Our model has some similarities to the one proposed by Ellis (1998). He analyzes different forms of risk selection (including explicit dumping of patients) within a duopoly model. However, he does not allow explicitly for cost-reduction efforts by insurers and is therefore not explicit about the efficiency-selection tradeoff. We characterize the equilibrium in the model of quality competition and derive comparative statics with respect to the policy instruments. This is the first contribution of this article.

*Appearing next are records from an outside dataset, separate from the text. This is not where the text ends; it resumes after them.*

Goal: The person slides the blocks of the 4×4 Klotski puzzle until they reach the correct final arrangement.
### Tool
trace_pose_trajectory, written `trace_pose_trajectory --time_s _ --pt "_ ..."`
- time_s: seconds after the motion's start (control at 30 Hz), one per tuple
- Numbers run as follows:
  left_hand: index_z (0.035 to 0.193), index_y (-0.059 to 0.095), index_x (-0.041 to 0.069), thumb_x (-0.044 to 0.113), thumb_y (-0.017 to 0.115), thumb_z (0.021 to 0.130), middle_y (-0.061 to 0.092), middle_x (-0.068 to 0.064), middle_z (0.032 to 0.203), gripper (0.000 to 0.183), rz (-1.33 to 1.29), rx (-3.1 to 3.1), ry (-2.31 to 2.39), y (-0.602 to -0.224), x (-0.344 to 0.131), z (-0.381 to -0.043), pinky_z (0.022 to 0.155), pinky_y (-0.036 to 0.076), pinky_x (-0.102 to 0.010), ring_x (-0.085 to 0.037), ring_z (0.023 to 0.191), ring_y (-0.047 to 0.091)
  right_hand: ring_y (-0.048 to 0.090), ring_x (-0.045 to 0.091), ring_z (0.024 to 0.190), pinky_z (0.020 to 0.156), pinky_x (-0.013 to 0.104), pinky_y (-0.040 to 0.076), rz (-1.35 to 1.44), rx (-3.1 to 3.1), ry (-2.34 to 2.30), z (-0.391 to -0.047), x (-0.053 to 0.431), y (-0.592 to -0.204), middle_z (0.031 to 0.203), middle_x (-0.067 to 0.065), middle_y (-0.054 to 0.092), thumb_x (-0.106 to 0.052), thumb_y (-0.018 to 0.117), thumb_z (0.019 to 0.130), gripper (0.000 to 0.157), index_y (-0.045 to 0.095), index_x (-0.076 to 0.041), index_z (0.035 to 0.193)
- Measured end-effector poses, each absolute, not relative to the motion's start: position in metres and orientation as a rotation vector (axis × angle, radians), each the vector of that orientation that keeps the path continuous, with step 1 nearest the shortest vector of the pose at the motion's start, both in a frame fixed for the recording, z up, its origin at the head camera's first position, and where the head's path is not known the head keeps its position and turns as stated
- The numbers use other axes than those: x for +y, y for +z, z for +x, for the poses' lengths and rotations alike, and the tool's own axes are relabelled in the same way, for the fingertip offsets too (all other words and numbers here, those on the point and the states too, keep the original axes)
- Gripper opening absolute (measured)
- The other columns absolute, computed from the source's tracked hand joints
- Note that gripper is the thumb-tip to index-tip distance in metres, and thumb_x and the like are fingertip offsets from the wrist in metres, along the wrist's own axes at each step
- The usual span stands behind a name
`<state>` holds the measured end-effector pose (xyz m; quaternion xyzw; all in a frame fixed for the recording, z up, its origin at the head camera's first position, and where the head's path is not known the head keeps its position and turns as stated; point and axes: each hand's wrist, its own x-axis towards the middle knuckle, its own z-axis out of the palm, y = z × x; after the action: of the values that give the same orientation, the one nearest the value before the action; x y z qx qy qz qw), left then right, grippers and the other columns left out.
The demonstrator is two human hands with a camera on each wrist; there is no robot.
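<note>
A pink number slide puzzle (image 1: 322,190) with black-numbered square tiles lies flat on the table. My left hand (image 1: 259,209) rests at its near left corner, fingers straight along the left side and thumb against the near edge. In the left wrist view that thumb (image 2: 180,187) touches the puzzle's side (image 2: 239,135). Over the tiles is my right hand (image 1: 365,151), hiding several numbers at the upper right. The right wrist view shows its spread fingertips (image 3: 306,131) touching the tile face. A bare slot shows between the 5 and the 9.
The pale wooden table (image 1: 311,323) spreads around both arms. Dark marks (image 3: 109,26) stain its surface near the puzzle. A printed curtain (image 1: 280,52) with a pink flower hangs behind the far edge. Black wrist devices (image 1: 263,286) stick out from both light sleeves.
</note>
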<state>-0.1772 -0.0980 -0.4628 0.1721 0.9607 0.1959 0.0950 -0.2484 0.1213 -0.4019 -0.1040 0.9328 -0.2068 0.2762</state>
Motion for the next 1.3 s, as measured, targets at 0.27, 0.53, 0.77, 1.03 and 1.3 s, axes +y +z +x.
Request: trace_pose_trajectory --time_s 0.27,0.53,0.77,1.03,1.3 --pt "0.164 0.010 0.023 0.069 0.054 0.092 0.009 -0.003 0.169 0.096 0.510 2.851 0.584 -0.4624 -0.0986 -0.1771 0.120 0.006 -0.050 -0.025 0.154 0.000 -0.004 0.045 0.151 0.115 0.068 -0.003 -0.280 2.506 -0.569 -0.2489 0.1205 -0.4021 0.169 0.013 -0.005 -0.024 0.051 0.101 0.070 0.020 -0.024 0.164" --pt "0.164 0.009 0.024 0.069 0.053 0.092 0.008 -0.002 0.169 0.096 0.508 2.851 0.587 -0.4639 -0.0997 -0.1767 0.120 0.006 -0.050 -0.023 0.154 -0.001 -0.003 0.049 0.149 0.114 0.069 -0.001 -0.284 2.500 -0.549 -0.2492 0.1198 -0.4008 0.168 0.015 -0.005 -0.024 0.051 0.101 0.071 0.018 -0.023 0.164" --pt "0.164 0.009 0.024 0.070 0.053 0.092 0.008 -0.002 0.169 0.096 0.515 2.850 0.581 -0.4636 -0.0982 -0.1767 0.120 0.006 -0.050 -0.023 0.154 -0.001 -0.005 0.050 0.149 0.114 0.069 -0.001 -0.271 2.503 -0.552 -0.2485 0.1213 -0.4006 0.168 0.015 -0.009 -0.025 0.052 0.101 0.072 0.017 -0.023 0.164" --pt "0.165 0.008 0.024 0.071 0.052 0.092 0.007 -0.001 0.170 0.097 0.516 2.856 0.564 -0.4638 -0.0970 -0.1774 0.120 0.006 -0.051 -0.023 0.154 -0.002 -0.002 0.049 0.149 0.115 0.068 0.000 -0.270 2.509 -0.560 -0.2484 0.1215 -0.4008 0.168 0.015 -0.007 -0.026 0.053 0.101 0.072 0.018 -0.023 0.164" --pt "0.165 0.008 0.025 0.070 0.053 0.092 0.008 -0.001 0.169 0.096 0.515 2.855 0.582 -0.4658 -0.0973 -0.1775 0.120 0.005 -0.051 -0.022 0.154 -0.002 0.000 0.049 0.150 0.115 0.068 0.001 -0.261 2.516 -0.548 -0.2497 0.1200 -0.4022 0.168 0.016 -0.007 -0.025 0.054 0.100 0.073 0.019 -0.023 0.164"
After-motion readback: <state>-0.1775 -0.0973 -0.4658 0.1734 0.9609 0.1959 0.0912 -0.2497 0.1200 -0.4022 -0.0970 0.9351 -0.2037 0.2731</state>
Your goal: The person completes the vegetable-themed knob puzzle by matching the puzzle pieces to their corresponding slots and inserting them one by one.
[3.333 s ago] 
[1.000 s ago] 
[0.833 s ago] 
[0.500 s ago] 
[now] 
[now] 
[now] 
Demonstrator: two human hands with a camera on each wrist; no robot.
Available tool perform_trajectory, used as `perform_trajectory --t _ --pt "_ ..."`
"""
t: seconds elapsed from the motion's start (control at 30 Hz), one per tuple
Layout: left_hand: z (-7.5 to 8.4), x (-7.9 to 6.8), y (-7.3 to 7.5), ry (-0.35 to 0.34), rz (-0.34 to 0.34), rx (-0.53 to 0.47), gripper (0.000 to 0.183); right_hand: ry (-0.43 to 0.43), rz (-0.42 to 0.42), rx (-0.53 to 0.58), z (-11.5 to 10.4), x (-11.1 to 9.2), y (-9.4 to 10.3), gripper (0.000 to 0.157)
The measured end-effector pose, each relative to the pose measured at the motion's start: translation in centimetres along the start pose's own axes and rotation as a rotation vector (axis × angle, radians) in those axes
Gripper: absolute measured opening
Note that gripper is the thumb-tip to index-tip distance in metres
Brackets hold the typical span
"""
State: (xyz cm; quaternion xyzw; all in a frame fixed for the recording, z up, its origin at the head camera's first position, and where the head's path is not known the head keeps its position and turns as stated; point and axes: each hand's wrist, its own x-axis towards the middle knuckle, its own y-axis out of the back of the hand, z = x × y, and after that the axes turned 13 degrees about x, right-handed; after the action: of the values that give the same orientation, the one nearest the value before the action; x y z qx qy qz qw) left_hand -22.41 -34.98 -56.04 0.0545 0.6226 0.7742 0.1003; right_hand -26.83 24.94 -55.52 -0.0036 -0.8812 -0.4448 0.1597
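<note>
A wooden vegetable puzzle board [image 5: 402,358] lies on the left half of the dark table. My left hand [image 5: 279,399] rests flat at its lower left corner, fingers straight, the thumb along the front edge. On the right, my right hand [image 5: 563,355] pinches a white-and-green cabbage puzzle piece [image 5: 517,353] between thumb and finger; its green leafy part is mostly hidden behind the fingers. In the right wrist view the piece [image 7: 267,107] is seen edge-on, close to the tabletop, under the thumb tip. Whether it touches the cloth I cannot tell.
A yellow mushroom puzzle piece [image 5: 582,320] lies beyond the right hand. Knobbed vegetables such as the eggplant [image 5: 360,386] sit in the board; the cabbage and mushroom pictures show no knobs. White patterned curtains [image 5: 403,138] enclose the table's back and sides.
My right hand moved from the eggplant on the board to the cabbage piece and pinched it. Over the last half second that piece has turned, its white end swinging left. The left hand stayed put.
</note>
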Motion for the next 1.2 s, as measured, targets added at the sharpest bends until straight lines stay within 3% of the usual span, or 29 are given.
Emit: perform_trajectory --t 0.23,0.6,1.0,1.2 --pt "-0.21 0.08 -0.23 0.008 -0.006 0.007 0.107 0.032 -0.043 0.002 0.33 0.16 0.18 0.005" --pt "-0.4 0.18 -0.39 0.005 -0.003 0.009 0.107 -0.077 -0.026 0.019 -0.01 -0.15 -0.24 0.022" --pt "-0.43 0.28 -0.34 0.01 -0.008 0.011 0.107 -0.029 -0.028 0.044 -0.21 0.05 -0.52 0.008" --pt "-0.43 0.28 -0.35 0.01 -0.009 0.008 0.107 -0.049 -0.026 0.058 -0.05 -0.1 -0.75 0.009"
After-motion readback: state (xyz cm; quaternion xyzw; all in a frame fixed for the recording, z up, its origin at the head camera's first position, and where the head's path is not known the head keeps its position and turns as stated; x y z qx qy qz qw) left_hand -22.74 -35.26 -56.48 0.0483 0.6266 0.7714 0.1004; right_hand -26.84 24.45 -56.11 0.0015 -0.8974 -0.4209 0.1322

More important, however, we analyze the consequences of introducing insurees' prior expenditures into the risk-sharing system. It is well known that prior expenditures are a good predictor of actual expenditures (Newhouse, 1986; van Vliet, 1992; van de Ven and Ellis, 2000; van Barneveld et al., 2001). Their use in the risk-adjustment scheme has not been very popular, however, because of their diluting effect on the incentives for efficiency. (3) It has been argued that, apart from a discount factor, including past expenditures is similar to a simple cost reimbursement. Although this may be true, the conclusion that prior expenditures should not be used no longer follows once some risk sharing is introduced. In that case we introduce actual expenditures anyway, and this is certainly (although perhaps marginally) worse from the point of view of efficiency. Even then, Newhouse (1986, 1994, 1998) has consistently advocated the use of actual rather than prior expenditures in the partial-capitation system. Apart from practical reasons, he argues that actual expenditures are more efficient to reduce risk-selection incentives because they yield a more sensitive measure of predictable variation in expected cost. The latter argument is not obvious, however. As a matter of fact, it is possible that the use of prior insurees' expenditures is more effective at reducing risk selection than the use of actual expenditures, because prior expenditures might be more strongly correlated with the (imperfect) signal used by insurers to distinguish different risk groups. We model this effect explicitly and derive the (broad set of) conditions under which the introduction of prior expenditures into the risk-sharing mechanism is welfare improving. To do so, we have to distinguish two periods in our model. This two-period specification will force us to solve a subgame-perfect Nash equilibrium by backward induction.

The details of the model are described in Section 2. Section 3 characterizes the symmetric equilibrium in the insurance market. The comparative statics with respect to the policy instruments are analyzed in Section 4. Section 5 formulates the conditions for the optimal government policy. We compare the second-best solution to the hypothetical first-best case in which the regulator has direct control on the qualities offered to the different types of insurees. Section 6 concludes.

2. Description of the model

* We consider two symmetric insurers, denoted k = A, B, who compete for clients in a regulated health insurance market. They have to cover the costs of all medical treatments supplied by health care providers to their insurees (or clients). To do so, insurers receive from the state some capitation and cost-based payments financed by tax revenue. There is no private premium or copayment paid by insurees.